* Goal of the exercise: Provide the data again exactly, including every line that follows.
== Segment start ==
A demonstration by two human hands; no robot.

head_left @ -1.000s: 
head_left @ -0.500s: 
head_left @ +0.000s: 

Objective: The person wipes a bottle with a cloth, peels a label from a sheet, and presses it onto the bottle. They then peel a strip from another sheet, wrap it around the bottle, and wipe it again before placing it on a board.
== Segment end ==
* Result of this task:
A demonstration by two human hands; no robot.

head_left @ -1.000s: 
head_left @ -0.500s: 
head_left @ +0.000s: 

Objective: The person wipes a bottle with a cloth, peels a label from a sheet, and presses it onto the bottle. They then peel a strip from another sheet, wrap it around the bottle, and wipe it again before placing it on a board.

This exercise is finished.